A mitad de página dejé de escribir. Estaba completamente perdido. Como ni el padre Dré ni el tío Piet hablaban francés, la conversación con el señor Schmidt había sido en alemán. El padre Dré estaba allí con su esposa Sien, la madre Sien. Como se iban de vacaciones al sur en su gran Volvo, habíamos venido en dos coches. Monsieur Schmidt era un caballero fumador empedernido, un verdadero anfitrión francés que, por anticipado, había hecho preparar una cena especial en un restaurante especial. Le acompañaba a la mesa su (aparentemente nueva) novia. Hubo vinos diferentes con cada plato, destacados por la liebre saciada durante varios días. Como yo era el más joven, me sirvieron extra de todo. Cuando por fin me encontré en una cama grande de un hotel pequeño, estaba borracho por los vinos, el papel de "ayudante comercial" y la liebre muerta. No dormí nada en el Auberge d'Imsthal.

Al día siguiente, poco después de despedirnos de nuestro encantador anfitrión y de que el padre Dré y Sien partieran en dirección opuesta, hice mi confesión al tío Piet. "Debo ser sincero contigo, Piet, pero esto no va a funcionar. No creo que sea la persona adecuada para el trabajo. No tengo la menor idea de lo que se habló. Lo único que entendí es que Monsieur Schmidt está buscando vender su negocio". Nada perturbaba al tío Piet, como descubriría a lo largo de los años, muy al contrario que su gemelo. "No te preocupes", reaccionó, con su encantadora sonrisa bajo su pequeño bigote gris.
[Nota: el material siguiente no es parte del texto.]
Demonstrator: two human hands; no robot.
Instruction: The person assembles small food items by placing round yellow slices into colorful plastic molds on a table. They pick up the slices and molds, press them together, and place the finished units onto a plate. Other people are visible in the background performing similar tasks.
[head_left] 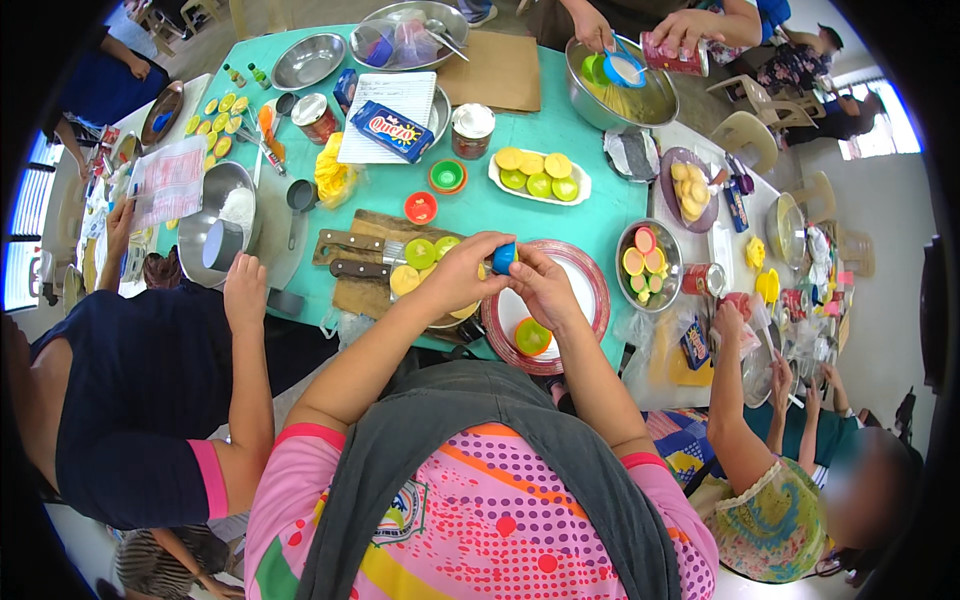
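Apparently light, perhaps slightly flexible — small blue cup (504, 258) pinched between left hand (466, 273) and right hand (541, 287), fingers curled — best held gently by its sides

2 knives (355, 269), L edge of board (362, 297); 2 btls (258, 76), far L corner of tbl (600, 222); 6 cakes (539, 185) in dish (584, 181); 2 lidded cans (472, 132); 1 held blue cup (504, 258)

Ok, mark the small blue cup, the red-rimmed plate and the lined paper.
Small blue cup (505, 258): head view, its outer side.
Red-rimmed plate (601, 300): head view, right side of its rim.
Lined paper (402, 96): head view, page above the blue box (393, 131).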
En la primera parada de café, empezó a dibujar distintos tipos de rosales y a explicar cómo, dónde y cuándo se hacían para producir flores cortadas en invernaderos. En la provincia de Limburgo, en el sur de Holanda, se hacían arbustos de medio año por millones, utilizando portainjertos Inermis procedentes del noreste del país, que se plantaban en hileras en el campo. Al cabo de un tiempo, se pegaba un "ojo" de la variedad productora de flores. El 'ojo', explicó el tío Piet, se encuentra en cada 'enchufe', el lugar donde la hoja estaba conectada al tallo. Los nuevos tipos de plantas que empezaban a utilizarse eran los "esquejes", en los que los tallos de la variedad productora de flores se cortaban en trozos para formar sus propias raíces, y los "stentlings", en los que se pegaban parte del patrón silvestre y una pequeña parte de la variedad de flor cortada. Esto estaba fuera de mi alcance.
Es extraño que la vida de uno pueda dar un giro del 100% en dos días: de profesor a alumno otra vez. Tuve la gran suerte de tener como profesor al tío Piet, que se retiró después de esta primera conferencia. Podría haberle abrazado por dejarlo. Guardé estos dibujos de plantas en mi escritorio durante años como una boya en el mar salvaje de las rosas.